The response must consist of the complete listing below, reproduced without alteration.

Data segment
▼▼▼
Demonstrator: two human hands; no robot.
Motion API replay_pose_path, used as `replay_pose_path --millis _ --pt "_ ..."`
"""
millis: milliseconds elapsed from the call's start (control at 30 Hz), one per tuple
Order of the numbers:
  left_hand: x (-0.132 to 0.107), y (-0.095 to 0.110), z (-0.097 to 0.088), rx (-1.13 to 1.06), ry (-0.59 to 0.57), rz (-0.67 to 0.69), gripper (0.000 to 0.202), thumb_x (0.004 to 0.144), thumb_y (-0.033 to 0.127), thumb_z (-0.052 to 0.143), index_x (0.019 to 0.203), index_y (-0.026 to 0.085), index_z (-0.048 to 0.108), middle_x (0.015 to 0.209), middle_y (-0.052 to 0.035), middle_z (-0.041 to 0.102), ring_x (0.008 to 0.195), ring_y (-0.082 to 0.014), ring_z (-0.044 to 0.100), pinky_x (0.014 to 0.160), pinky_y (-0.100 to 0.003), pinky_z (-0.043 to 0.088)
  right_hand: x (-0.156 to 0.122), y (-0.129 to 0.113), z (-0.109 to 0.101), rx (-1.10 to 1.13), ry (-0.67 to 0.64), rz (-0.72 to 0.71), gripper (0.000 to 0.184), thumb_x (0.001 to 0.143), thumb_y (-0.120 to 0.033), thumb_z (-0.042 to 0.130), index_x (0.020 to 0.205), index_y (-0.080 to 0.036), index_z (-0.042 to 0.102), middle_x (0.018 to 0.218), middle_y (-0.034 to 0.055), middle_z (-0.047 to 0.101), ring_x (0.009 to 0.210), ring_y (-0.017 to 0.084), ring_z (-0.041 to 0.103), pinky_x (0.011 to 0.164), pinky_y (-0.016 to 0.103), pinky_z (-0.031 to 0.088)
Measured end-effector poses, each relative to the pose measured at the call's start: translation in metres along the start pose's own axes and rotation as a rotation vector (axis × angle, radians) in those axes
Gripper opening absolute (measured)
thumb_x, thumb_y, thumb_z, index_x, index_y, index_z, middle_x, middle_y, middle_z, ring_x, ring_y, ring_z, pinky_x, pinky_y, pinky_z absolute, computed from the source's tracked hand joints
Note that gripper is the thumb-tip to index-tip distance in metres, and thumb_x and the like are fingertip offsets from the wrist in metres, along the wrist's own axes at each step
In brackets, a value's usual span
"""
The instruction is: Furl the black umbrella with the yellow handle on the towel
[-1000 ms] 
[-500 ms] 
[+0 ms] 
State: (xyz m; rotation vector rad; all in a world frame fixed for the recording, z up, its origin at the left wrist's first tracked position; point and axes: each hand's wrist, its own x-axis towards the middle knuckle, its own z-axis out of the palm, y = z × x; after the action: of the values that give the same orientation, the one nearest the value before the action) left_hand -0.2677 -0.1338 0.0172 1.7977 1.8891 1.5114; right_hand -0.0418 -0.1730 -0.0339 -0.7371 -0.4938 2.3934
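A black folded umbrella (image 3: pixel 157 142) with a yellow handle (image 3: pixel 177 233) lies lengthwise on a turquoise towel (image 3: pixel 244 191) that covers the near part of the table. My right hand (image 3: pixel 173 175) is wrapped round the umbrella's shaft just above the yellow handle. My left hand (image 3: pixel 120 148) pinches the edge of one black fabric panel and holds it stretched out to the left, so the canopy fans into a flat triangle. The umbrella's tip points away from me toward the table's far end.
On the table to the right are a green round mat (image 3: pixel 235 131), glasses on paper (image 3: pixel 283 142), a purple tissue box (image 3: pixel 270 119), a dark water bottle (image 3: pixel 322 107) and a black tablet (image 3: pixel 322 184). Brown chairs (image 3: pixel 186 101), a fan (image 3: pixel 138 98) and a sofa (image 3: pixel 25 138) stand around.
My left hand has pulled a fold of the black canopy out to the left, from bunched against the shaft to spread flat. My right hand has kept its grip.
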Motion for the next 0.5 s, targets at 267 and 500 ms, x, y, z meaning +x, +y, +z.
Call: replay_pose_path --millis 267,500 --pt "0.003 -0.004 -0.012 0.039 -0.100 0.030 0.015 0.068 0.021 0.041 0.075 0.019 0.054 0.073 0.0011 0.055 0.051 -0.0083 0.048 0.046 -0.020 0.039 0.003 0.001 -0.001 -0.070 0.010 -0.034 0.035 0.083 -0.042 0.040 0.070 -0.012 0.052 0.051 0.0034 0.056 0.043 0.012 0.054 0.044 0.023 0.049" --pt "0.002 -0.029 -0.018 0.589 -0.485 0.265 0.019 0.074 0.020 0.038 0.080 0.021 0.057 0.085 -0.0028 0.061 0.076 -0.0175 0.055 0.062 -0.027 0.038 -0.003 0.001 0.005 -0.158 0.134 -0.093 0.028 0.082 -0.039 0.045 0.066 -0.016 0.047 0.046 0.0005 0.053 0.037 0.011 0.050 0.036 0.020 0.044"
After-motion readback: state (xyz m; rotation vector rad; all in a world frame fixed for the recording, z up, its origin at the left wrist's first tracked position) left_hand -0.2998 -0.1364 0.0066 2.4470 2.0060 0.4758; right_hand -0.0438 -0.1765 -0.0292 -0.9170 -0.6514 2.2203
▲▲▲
Result
Demonstrator: two human hands; no robot.
Motion API replay_pose_path, used as `replay_pose_path --millis _ --pt "_ ..."`
"""
millis: milliseconds elapsed from the call's start (control at 30 Hz), one per tuple
Order of the numbers:
  left_hand: x (-0.132 to 0.107), y (-0.095 to 0.110), z (-0.097 to 0.088), rx (-1.13 to 1.06), ry (-0.59 to 0.57), rz (-0.67 to 0.69), gripper (0.000 to 0.202), thumb_x (0.004 to 0.144), thumb_y (-0.033 to 0.127), thumb_z (-0.052 to 0.143), index_x (0.019 to 0.203), index_y (-0.026 to 0.085), index_z (-0.048 to 0.108), middle_x (0.015 to 0.209), middle_y (-0.052 to 0.035), middle_z (-0.041 to 0.102), ring_x (0.008 to 0.195), ring_y (-0.082 to 0.014), ring_z (-0.044 to 0.100), pinky_x (0.014 to 0.160), pinky_y (-0.100 to 0.003), pinky_z (-0.043 to 0.088)
  right_hand: x (-0.156 to 0.122), y (-0.129 to 0.113), z (-0.109 to 0.101), rx (-1.10 to 1.13), ry (-0.67 to 0.64), rz (-0.72 to 0.71), gripper (0.000 to 0.184), thumb_x (0.001 to 0.143), thumb_y (-0.120 to 0.033), thumb_z (-0.042 to 0.130), index_x (0.020 to 0.205), index_y (-0.080 to 0.036), index_z (-0.042 to 0.102), middle_x (0.018 to 0.218), middle_y (-0.034 to 0.055), middle_z (-0.047 to 0.101), ring_x (0.009 to 0.210), ring_y (-0.017 to 0.084), ring_z (-0.041 to 0.103), pinky_x (0.011 to 0.164), pinky_y (-0.016 to 0.103), pinky_z (-0.031 to 0.088)
Measured end-effector poses, each relative to the pose measured at the call's start: translation in metres along the start pose's own axes and rotation as a rotation vector (axis × angle, radians) in those axes
Gripper opening absolute (measured)
thumb_x, thumb_y, thumb_z, index_x, index_y, index_z, middle_x, middle_y, middle_z, ring_x, ring_y, ring_z, pinky_x, pinky_y, pinky_z absolute, computed from the source's tracked hand joints
Note that gripper is the thumb-tip to index-tip distance in metres, and thumb_x and the like are fingertip offsets from the wrist in metres, along the wrist's own axes at each step
In brackets, a value's usual span
"""
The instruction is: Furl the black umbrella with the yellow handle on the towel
[-1000 ms] 
[-500 ms] 
[+0 ms] 
State: (xyz m; rotation vector rad; all in a world frame fixed for the recording, z up, its origin at the left wrist's first tracked position; point and axes: each hand's wrist, its own x-axis towards the middle knuckle, its own z-axis out of the palm, y = z × x; after the action: of the values that give the same orientation, the one nearest the value before the action) left_hand -0.2677 -0.1338 0.0172 1.7977 1.8891 1.5114; right_hand -0.0418 -0.1730 -0.0339 -0.7371 -0.4938 2.3934
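A black folded umbrella (image 3: pixel 157 142) with a yellow handle (image 3: pixel 177 233) lies lengthwise on a turquoise towel (image 3: pixel 244 191) that covers the near part of the table. My right hand (image 3: pixel 173 175) is wrapped round the umbrella's shaft just above the yellow handle. My left hand (image 3: pixel 120 148) pinches the edge of one black fabric panel and holds it stretched out to the left, so the canopy fans into a flat triangle. The umbrella's tip points away from me toward the table's far end.
On the table to the right are a green round mat (image 3: pixel 235 131), glasses on paper (image 3: pixel 283 142), a purple tissue box (image 3: pixel 270 119), a dark water bottle (image 3: pixel 322 107) and a black tablet (image 3: pixel 322 184). Brown chairs (image 3: pixel 186 101), a fan (image 3: pixel 138 98) and a sofa (image 3: pixel 25 138) stand around.
My left hand has pulled a fold of the black canopy out to the left, from bunched against the shaft to spread flat. My right hand has kept its grip.
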Motion for the next 0.5 s, targets at 267 and 500 ms, x, y, z meaning +x, +y, +z.
Call: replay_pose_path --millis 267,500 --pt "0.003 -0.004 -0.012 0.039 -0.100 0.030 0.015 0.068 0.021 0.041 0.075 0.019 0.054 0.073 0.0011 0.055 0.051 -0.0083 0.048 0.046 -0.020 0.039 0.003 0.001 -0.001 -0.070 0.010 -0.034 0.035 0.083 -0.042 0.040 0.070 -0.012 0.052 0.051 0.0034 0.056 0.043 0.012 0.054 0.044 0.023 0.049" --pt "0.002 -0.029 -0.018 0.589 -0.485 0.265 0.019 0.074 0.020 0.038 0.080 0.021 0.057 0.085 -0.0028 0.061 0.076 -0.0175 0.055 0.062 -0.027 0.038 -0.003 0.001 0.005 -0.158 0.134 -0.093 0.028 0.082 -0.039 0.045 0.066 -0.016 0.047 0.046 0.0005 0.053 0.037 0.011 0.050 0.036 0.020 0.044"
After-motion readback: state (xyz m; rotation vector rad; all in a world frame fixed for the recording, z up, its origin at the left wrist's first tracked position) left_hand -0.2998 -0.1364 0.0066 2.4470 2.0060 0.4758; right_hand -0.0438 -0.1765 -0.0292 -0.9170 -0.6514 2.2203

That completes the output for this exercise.